In previous studies, Lutter and colleagues sequenced the genomes of two families with multiple members affected by eating disorders, and found that the estrogen-related receptor alpha (ESRRA) genes or effects of family members with eating disorders Other genes expressed by ESRRA have rare mutations. These mutations reduced the activity of ESRRA protein expression. Although it is known that this protein is expressed in the brain, little is known about its function in nerve cells.

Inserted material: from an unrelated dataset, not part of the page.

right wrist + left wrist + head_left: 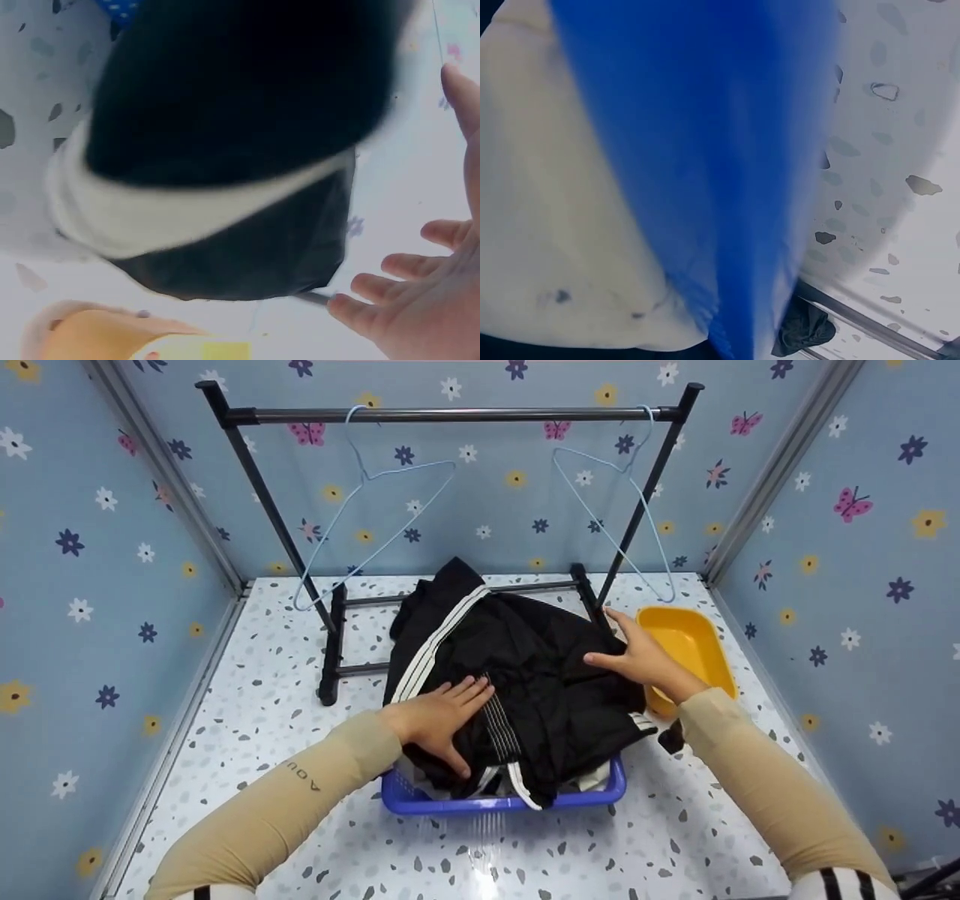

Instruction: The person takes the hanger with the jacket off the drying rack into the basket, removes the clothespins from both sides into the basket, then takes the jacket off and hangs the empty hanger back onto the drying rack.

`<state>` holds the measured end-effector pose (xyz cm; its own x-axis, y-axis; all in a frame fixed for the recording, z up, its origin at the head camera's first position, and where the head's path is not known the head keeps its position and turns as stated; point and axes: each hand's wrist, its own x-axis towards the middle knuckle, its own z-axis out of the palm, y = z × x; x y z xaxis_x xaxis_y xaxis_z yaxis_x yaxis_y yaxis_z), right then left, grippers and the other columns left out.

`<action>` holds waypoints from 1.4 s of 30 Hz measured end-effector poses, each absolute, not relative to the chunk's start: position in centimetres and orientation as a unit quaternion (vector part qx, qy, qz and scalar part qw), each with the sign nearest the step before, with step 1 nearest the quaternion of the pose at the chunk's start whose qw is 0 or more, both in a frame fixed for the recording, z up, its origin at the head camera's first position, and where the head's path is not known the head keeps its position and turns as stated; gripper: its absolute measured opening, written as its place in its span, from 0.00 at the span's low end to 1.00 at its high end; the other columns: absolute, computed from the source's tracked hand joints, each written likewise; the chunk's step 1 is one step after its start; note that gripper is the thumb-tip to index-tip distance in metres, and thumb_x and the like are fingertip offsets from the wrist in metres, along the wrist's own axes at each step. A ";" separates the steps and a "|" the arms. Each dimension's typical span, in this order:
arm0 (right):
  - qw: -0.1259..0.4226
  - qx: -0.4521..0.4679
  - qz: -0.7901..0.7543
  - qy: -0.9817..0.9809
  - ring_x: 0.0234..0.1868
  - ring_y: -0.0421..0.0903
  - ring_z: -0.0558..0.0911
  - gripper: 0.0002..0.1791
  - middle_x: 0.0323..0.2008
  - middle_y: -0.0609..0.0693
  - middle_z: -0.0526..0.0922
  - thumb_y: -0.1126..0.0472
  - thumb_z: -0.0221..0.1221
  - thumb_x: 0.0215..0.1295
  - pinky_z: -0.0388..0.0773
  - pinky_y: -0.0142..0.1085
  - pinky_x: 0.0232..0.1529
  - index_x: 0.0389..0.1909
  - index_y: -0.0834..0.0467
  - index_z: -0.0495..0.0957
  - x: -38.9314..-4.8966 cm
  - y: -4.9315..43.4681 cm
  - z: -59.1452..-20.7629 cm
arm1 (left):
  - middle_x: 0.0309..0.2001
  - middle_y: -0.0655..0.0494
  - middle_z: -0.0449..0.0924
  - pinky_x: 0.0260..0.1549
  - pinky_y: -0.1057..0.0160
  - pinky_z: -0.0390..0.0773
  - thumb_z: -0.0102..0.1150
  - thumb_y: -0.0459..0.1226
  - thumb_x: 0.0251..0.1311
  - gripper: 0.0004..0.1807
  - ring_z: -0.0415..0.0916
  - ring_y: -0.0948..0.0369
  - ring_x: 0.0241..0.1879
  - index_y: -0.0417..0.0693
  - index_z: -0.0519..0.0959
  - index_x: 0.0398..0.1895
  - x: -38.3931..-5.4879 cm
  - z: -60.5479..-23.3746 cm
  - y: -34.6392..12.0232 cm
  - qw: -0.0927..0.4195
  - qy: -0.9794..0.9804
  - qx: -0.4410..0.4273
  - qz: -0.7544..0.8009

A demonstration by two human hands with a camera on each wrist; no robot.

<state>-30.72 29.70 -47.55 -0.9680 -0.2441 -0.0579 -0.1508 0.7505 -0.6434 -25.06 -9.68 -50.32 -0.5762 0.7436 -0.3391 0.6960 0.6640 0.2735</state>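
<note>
A heap of black clothing (517,645) with white stripes fills and overhangs a blue plastic basket (450,808). Spread fingers of my left hand (439,716) rest on the left part of the black cloth, beside an elastic waistband. At the heap's right edge, my right hand (641,656) is held with thumb and fingers apart. In the right wrist view, the right hand (427,285) shows straight fingers and a bare palm next to the black garment (255,247). The left wrist view has the basket's blue rim (690,112) and pale cloth (570,202), without the hand.
Behind the basket stands a black garment rack (457,415) with two light-blue hangers, the left hanger (367,478) and right hanger (626,471). A yellow tray (694,649) sits to the right on the speckled floor (262,780). Flowered panels (105,547) enclose the space.
</note>
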 end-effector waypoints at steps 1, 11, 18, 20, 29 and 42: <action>0.071 -0.094 -0.341 0.933 0.91 0.71 0.55 0.59 0.91 0.69 0.52 0.44 0.72 0.75 0.51 0.67 0.92 0.92 0.62 0.49 -30.8 29.9 -47.8 | 0.95 0.41 0.34 0.93 0.37 0.49 0.81 0.66 0.57 0.79 0.36 0.41 0.95 0.43 0.38 0.95 -25.0 -50.3 -9.7 0.215 0.886 0.406 0.058; 0.090 -0.006 -0.416 0.905 0.89 0.72 0.59 0.55 0.88 0.76 0.56 0.43 0.66 0.80 0.55 0.63 0.92 0.91 0.67 0.49 -31.2 31.1 -50.5 | 0.95 0.40 0.35 0.92 0.37 0.49 0.81 0.67 0.57 0.79 0.37 0.40 0.95 0.42 0.39 0.95 -25.0 -50.5 -10.0 0.200 0.887 0.410 0.071; 0.120 0.053 -0.513 0.848 0.81 0.61 0.71 0.47 0.84 0.70 0.66 0.41 0.62 0.83 0.63 0.53 0.89 0.87 0.66 0.58 -31.2 30.8 -52.5 | 0.95 0.40 0.35 0.93 0.37 0.49 0.81 0.67 0.57 0.78 0.37 0.40 0.95 0.43 0.39 0.95 -25.0 -50.6 -10.3 0.195 0.888 0.409 0.078; 0.137 0.069 -0.545 0.824 0.76 0.56 0.75 0.47 0.83 0.68 0.69 0.40 0.61 0.83 0.69 0.48 0.85 0.88 0.65 0.59 -31.3 30.8 -53.0 | 0.95 0.40 0.35 0.92 0.37 0.49 0.80 0.68 0.57 0.78 0.37 0.40 0.95 0.44 0.39 0.95 -25.0 -50.6 -10.4 0.194 0.888 0.410 0.079; 0.152 0.136 -0.655 0.728 0.45 0.36 0.88 0.39 0.46 0.39 0.88 0.48 0.66 0.82 0.87 0.28 0.51 0.84 0.63 0.67 -31.9 30.5 -53.8 | 0.95 0.41 0.34 0.92 0.36 0.49 0.80 0.68 0.57 0.79 0.37 0.40 0.95 0.44 0.39 0.95 -24.8 -50.6 -10.6 0.190 0.889 0.407 0.084; 0.068 0.189 -0.620 0.758 0.36 0.38 0.85 0.10 0.34 0.38 0.85 0.57 0.69 0.78 0.85 0.30 0.44 0.52 0.58 0.86 -32.5 29.0 -49.6 | 0.95 0.40 0.35 0.92 0.35 0.48 0.81 0.67 0.57 0.78 0.37 0.39 0.94 0.45 0.39 0.95 -24.9 -50.7 -10.8 0.188 0.889 0.405 0.103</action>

Through mouse research, researchers have now discovered that the level of ESRRA protein in the brain is controlled by energy reserves. Moreover, those mice that were genetically bred to lack the protein exhibited obsessive-compulsive neurosis-like behavior and social disorders and a reduced interest in eating high-fat foods when hungry.
"The study identified that the estrogen-related receptor alpha may increase the risk of anorexia nervosa or bulimia nervosa," Lutter said. "Clear social factors—especially the Western concept of “slimming for beauty”, This increases the remaining'non-hereditary' risk. We know that the prevalence of eating disorders has continued to increase over the past few decades. This may be due to social factors rather than genetic factors."
At present, the Lutter research team plans to study the mechanism of estrogen-related receptor alpha in the brain and test whether the new therapy can reverse the behavioral problems in the mouse model.